Five golden guineas rested on Lambert's card. Segrave turned up his own and declared:

"I pay queen and upwards!"

"A two, by gad!" said Lord Walterton, too confused in his feeble head now to display any real fury. "Did anyone ever see such accursed luck?"

"And look at this nine," quoth Sir Michael, who had become very sullen; "not a card to-night!"

"I have a king," said Lambert quietly.

"And as I had the pleasure to remark before, my dear young friend," said Endicott blandly, "'tis a mighty good card to hold. . . . And see," he continued, as Segrave without comment added five more golden guineas to Lambert's little hoard, "see how wise it was to stake a goodly sum . . . That is the whole art of the game of primero . . . to know just what to stake on each card in accordance with its value and the law of averages. . . . But you will learn in time, young man you will learn. . . ."

"The game doth not appear to be vastly complicated," assented Lambert lightly.

"I have played primero on a system for years . . ." quoth Lord Walterton sententiously, "but to-night . . . hic . . . by Gad! . . . I cannot make the system work right . . . hic!"

But already Segrave was dealing again. Lambert staked more coolly now. In his mind he had already set aside the original five guineas which came from his grandmother. With strange ease and through no merit of his own, yet perfectly straightforwardly and honestly, he had become the owner of another five; these he felt more justified in risking on the hazard of the game.

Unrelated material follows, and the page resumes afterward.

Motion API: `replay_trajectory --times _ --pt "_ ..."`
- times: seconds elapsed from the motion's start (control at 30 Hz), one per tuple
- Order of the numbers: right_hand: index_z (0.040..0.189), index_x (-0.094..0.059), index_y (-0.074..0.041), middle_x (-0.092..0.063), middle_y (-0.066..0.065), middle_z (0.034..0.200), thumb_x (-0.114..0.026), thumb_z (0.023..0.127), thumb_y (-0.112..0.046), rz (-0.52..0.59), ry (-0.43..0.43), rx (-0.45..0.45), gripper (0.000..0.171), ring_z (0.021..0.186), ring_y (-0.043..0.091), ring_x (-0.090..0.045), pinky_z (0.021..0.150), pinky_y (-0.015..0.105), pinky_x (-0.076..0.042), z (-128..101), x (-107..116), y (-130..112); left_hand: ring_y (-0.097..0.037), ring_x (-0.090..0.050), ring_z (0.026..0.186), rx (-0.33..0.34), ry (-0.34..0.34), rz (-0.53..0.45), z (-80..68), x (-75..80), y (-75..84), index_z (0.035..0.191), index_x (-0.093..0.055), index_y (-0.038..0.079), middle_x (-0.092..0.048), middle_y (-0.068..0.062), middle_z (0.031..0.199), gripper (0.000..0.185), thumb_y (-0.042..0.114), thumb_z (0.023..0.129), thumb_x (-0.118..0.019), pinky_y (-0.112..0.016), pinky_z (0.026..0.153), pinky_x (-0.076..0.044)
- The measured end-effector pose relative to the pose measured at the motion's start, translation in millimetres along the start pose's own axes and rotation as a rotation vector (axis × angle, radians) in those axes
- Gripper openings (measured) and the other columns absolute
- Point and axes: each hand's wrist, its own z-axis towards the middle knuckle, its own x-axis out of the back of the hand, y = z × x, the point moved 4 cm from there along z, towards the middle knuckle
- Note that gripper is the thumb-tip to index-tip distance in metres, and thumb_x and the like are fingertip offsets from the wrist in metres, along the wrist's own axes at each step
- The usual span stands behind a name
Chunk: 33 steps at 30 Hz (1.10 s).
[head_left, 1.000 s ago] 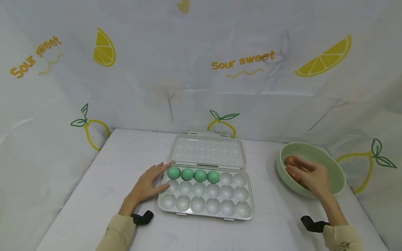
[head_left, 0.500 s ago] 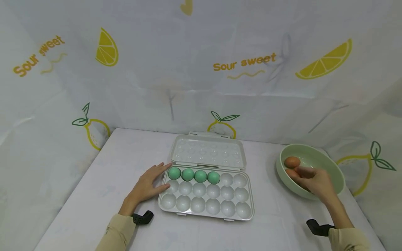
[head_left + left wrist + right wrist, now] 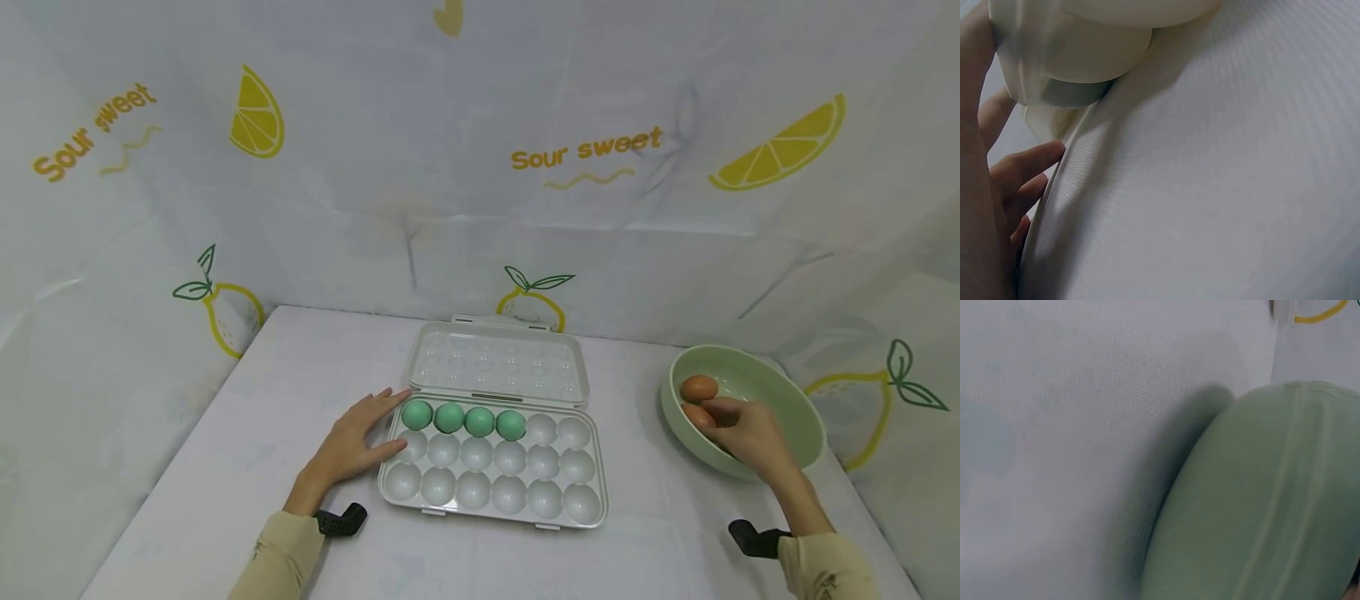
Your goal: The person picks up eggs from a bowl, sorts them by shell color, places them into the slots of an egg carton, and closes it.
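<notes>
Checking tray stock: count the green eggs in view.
4: green eggs fill the four leftmost cups of the egg tray's back row. None visible elsewhere; the bowl shows brown ones.

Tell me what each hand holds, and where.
Right hand is in the green bowl at a brown egg, grip unclear. Left hand holds nothing.

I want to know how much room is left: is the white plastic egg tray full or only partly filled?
Partly filled. The white plastic egg tray holds four green eggs in its back row; every other cup is empty.
</notes>
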Motion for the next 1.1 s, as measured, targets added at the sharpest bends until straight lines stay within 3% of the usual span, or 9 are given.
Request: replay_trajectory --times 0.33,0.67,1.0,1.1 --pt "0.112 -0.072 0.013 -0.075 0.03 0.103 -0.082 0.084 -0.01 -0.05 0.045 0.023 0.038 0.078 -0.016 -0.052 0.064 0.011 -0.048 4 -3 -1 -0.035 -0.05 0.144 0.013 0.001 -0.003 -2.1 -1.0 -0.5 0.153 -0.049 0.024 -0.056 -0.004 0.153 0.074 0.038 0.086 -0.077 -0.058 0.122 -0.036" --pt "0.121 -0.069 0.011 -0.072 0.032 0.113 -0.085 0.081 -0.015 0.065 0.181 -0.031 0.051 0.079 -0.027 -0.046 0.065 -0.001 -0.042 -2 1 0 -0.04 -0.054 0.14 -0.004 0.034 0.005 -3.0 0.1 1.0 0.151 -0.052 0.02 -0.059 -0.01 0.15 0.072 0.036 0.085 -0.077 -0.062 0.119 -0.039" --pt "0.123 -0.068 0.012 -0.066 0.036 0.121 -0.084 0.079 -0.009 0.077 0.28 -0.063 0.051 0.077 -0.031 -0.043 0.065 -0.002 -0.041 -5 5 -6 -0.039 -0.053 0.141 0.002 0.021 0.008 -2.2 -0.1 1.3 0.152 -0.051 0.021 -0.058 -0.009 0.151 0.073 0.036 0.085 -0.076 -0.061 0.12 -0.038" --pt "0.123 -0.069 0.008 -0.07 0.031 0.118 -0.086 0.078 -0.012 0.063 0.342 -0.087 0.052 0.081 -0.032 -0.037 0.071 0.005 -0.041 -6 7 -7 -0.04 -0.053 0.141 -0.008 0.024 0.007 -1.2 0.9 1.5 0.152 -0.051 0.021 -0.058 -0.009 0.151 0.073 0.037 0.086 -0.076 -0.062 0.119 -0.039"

But the goddess of Fortune smiling benignly on this country-bred lad, had in a wayward mood apparently taken him under her special protection. He staked and won again, and then again pleased at his success . . . in spite of himself feeling the subtle poison of excitement creeping into his veins . . . yet remaining perfectly calm outwardly the while.

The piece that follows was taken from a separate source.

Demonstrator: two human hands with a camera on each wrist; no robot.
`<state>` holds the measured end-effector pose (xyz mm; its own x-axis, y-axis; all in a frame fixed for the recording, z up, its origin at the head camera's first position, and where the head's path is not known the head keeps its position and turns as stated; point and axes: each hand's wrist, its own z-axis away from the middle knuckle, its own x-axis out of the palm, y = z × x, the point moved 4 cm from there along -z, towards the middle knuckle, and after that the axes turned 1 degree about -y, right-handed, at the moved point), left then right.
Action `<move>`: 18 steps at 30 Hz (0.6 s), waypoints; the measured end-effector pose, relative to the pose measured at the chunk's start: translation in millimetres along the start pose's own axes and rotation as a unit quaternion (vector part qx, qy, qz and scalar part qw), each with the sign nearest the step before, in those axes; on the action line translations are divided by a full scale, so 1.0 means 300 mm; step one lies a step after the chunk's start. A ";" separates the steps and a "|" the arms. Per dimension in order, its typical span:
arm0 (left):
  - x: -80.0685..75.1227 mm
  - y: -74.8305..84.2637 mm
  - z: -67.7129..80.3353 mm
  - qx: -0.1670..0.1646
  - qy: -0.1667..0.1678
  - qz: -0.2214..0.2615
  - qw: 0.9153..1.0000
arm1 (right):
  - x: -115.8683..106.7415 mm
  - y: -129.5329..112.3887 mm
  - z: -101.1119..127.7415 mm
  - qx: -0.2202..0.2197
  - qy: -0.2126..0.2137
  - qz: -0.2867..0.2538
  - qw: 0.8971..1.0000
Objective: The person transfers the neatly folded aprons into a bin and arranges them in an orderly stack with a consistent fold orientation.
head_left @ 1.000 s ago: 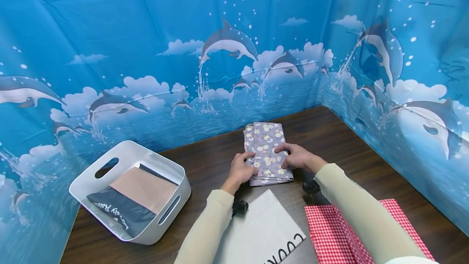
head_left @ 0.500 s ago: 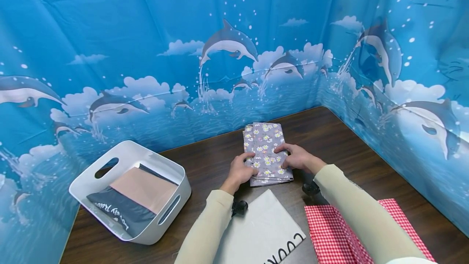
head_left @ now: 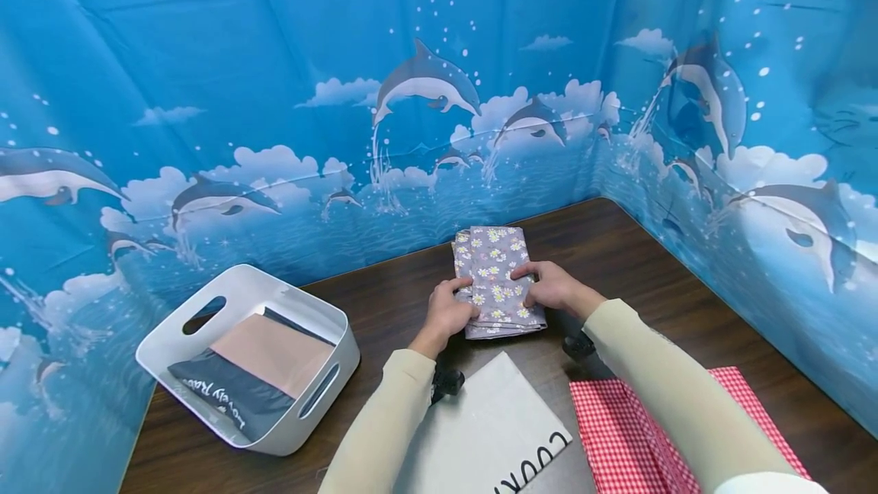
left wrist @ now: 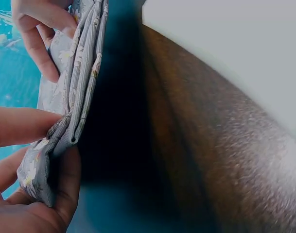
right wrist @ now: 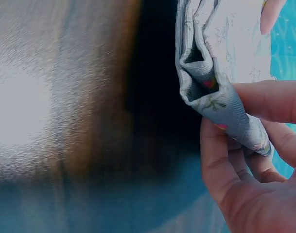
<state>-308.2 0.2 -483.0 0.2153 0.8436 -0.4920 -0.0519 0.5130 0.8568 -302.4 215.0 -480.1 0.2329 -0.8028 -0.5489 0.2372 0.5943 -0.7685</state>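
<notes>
A folded grey cloth with white daisies [head_left: 495,273] lies near the back edge of the wooden table. My left hand [head_left: 447,312] pinches its left side; in the left wrist view the thumb [left wrist: 26,127] is on one face and the fingers curl round the other. On the right side, my right hand [head_left: 554,287] grips the cloth the same way, its thumb [right wrist: 276,99] against the face and fingers behind. Several stacked fold layers show along the near edge in both wrist views. How far the cloth is off the tabletop, I cannot tell.
A white bin [head_left: 329,372] with handle holes stands left, holding a pink and dark folded cloth [head_left: 274,353]. In front lie a white cloth with black lettering [head_left: 490,425] and a red-checked cloth [head_left: 617,429], partly under the right sleeve. A dolphin-print blue curtain [head_left: 425,166] borders the table [head_left: 391,303].
Both hands keep their hold on the daisy cloth. Its near edge has shifted slightly away from me, and the head view has turned a little.
</notes>
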 end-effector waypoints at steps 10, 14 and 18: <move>-0.067 0.055 0.016 0.023 0.014 0.015 1.000 | -0.032 -0.079 0.023 -0.011 0.004 -0.020 1.000; -0.093 0.068 0.018 0.031 0.015 0.016 0.999 | -0.034 -0.106 0.025 -0.016 0.005 -0.028 0.999; -0.123 0.088 0.018 0.028 0.016 0.013 0.999 | -0.044 -0.146 0.028 -0.026 0.004 -0.022 0.999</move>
<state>-312.2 -18.3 -441.3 0.1842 0.8614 -0.4734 -0.0029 0.4821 0.8761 -308.0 200.0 -436.2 0.2153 -0.8282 -0.5175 0.1968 0.5558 -0.8077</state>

Segrave, on the other hand, was losing in exact proportion to the newcomer's winnings: already his pile of gold had perceptibly diminished, whilst the hectic flush on his cheeks became more and more accentuated, the glitter in his eyes more unnatural and feverish, his hands as they shuffled and dealt the cards more trembling and febrile.

"'Pon my honor," quoth Sir Marmaduke, throwing a careless glance at the table, "meseems you are in luck, my good Lambert. Doubtless, you are not sorry now that you allowed yourself to be persuaded."

"'Tis not unpleasant to win," rejoined Lambert lightly, "but believe me, sir, the game itself gives me no pleasure."

"I pay knave and upwards," declared Segrave in a dry and hollow voice, and with burning eyes fixed upon his new and formidable opponent.

"My last sovereign, par Dieu!" swore Lord Walterton, throwing the money across to Segrave with an unsteady hand.

"And one of my last," said Sir Michael, as he followed suit.

"And what is your stake, Master Lambert?" queried Segrave.

"Twenty pounds I see," replied the young man, as with a careless hand he counted over the gold which lay pell-mell on his card; "I staked on the king without counting."

Segrave in his turn pushed some gold towards him. The pile in front of him was not half the size it had been before this stranger from the country had sat down to play. He tried to remain master of himself, not to show before these egotistical, careless cavaliers all the agony of mind which he now endured and which had turned to positive physical torture.

The ghost of stolen money, of exposure, of pillory and punishment which had so perceptibly paled as he saw the chance of replacing by his unexpected winnings that which he had purloined, once more rose to confront him. Again he saw before him the irascible employer, pointing with relentless finger at the deficiency in the accounts, again he saw his weeping mother, his stern father,—the disgrace, the irretrievable past.

"You are not leaving off playing, Sir Michael?" he asked anxiously, as the latter having handed him over a golden guinea, rose from the table and without glancing at his late partners in the game, turned his back on them all.

"Par Dieu!" he retorted, speaking roughly, and none too civilly over his shoulder, "my pockets are empty. . . . Like Master Lambert here," he added with an unmistakable sneer, "I find no pleasure in this sort of game!"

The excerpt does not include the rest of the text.